++++ Available data

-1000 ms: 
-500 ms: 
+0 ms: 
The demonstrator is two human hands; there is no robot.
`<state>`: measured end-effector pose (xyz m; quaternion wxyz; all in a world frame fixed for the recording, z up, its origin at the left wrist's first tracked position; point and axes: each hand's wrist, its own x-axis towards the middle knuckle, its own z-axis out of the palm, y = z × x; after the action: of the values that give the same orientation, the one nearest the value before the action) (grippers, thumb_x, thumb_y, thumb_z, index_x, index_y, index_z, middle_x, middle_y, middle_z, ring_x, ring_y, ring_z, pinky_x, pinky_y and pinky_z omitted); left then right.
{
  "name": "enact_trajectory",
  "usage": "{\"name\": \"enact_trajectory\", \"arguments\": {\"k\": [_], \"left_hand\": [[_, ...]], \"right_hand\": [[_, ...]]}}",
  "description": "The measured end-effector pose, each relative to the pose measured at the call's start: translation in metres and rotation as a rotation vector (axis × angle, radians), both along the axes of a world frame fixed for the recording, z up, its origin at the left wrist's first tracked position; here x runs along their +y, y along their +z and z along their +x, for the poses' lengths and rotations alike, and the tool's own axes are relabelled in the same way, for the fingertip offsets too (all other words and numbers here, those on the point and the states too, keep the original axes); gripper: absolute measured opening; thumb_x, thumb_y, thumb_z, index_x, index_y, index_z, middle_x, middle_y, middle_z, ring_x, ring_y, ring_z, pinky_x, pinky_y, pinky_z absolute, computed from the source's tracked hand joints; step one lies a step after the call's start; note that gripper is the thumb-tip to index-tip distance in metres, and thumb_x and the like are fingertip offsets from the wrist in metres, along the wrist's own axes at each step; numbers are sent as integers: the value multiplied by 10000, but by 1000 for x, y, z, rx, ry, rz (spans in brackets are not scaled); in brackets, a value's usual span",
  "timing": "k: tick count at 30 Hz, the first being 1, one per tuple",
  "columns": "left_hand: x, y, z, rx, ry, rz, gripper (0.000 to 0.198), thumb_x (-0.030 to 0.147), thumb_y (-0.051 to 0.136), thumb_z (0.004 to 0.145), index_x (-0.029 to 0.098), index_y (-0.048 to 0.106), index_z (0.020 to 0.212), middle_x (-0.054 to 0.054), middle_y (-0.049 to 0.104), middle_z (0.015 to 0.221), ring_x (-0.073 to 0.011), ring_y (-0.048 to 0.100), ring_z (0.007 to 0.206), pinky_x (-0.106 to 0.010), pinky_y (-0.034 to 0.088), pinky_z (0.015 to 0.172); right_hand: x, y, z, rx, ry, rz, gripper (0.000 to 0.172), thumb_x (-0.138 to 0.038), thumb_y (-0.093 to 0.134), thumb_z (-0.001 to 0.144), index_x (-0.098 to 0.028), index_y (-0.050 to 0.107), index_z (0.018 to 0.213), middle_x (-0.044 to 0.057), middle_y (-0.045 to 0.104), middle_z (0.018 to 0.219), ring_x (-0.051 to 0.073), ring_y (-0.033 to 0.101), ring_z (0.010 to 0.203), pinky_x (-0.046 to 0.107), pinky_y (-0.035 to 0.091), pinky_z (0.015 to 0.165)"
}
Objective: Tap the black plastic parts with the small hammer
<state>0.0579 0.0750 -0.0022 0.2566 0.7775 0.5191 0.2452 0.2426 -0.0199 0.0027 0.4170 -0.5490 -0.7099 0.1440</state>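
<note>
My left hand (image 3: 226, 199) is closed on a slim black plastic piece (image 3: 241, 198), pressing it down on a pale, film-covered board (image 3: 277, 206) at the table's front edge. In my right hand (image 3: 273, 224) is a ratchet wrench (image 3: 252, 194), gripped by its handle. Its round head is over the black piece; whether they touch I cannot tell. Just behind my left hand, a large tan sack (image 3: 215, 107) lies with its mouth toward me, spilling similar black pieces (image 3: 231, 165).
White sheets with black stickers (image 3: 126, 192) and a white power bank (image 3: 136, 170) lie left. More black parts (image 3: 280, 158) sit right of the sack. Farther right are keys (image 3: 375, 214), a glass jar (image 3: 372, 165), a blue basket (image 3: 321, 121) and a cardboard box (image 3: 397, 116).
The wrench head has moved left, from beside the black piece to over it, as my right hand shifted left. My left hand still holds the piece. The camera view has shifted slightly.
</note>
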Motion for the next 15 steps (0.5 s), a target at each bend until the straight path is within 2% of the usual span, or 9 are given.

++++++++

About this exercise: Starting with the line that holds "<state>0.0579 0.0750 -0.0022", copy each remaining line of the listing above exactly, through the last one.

Task answer:
<state>0.0579 0.0750 -0.0022 0.2566 0.7775 0.5191 0.2452 0.2426 -0.0199 0.0027 0.4170 -0.5490 -0.7099 0.1440</state>
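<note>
My left hand (image 3: 226, 199) is closed on a slim black plastic piece (image 3: 241, 198), pressing it down on a pale, film-covered board (image 3: 277, 206) at the table's front edge. In my right hand (image 3: 273, 224) is a ratchet wrench (image 3: 252, 194), gripped by its handle. Its round head is over the black piece; whether they touch I cannot tell. Just behind my left hand, a large tan sack (image 3: 215, 107) lies with its mouth toward me, spilling similar black pieces (image 3: 231, 165).
White sheets with black stickers (image 3: 126, 192) and a white power bank (image 3: 136, 170) lie left. More black parts (image 3: 280, 158) sit right of the sack. Farther right are keys (image 3: 375, 214), a glass jar (image 3: 372, 165), a blue basket (image 3: 321, 121) and a cardboard box (image 3: 397, 116).
The wrench head has moved left, from beside the black piece to over it, as my right hand shifted left. My left hand still holds the piece. The camera view has shifted slightly.
</note>
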Motion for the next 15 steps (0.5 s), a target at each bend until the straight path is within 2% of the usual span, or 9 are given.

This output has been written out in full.